What’s your favorite Zappa album?
That’s a really tough question. [Laughs.] It’s hard to say. It depends on the mood. For the rock stuff, it’s Hot Rats, for the orchestral stuff, it’s the Yellow Shark. I love the Synclavier stuff. There’s great music across the whole spectrum of Zappa. I love rediscovering music I didn’t know before.
Did he really use humor in his records like its own musical instrument?
For me, he was really conscious of how music made an impact on people. When you are finely attuned to the response, not only auditory, but psychological response to sound and concepts. To me, Zappa was using music to elicit a response from his listeners. It wasn’t because he was a funny guy.
Do we have a present-day Zappa today? Which musicians today carry on his legacy?
To me, it’s hard not to hear Zappa in a lot of music, whether it’s avant-garde, classical or rock. You can’t listen to Al Yankovic, Weezer, Phish or Beck without hearing Zappa. He’s a formidable artist of that era who spread his thread through everything.

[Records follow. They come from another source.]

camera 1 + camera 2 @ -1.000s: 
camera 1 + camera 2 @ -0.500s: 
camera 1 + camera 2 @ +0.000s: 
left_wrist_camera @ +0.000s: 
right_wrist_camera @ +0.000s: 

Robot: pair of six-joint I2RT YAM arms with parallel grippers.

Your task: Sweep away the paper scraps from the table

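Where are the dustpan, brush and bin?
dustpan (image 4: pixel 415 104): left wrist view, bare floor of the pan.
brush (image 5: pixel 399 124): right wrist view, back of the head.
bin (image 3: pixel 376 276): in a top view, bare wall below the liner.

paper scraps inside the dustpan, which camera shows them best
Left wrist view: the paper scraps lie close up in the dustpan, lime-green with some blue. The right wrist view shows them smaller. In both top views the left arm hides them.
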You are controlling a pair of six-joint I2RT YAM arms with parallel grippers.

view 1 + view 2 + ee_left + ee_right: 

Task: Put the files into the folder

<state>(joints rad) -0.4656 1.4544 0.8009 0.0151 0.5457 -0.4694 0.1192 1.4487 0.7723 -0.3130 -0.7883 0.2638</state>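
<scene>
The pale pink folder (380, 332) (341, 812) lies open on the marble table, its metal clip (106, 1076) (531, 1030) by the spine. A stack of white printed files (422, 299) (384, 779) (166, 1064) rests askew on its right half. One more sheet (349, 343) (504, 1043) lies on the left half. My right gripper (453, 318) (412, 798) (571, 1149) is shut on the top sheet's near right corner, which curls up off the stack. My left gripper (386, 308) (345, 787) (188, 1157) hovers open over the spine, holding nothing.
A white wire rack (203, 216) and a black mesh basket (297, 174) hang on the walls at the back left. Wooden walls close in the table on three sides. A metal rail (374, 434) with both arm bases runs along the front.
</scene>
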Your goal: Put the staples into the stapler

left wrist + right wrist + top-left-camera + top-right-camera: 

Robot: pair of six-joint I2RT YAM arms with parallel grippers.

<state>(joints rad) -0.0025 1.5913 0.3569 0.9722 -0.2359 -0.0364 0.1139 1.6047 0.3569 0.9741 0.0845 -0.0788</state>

Zappa released 62 albums before died and 50 more after. What drove his obsession with making music?
He was just so prolific and liked getting music out into the world. People create at different personal rhythms. There is no good or bad; Kubrick will only make a handful of movies, others will make a lot. Zappa was productive and prolific.
Why did he never want a hit record?
Ian Underwood puts it well in the film when he says it wasn’t in his wheelhouse of interests. He was driven to make music he believed in and satisfied his inner ear. That’s not uncommon for a lot of artists. It’s a personal thing — he was more of an avant-garde composer than a rock musician. I think that it just wasn’t his world. I think he liked his audience, he wasn’t aloof, he was accessible to his fans, picked up the phone and wrote letters to them, but he didn’t want to be made to change his music for commercial purposes.
What do you hope people will take away from it?
I hope people will take away from it what motivated me so much making it: that Zappa is a compelling individual who lived in exciting times and was engaged in it. Whether you like him or not, his story is maddening, sad, triumphant and entertaining. It makes for a great doc subject.
As for your new film with Keanu Reeves, Bill & Ted Face the Music, were you happy with the reception?
Very much! It was nerve-wracking, but we didn’t want to make the fans wait any longer. It was great to see the response. We didn’t know how it would go down, especially with the pandemic. You make comedies to be seen in a theater, a communal experience. We’re happy how it was received, that it reached so far beyond the hardcore fans. It seemed to impact the people who haven’t even seen the other two movies. It was a pleasant surprise.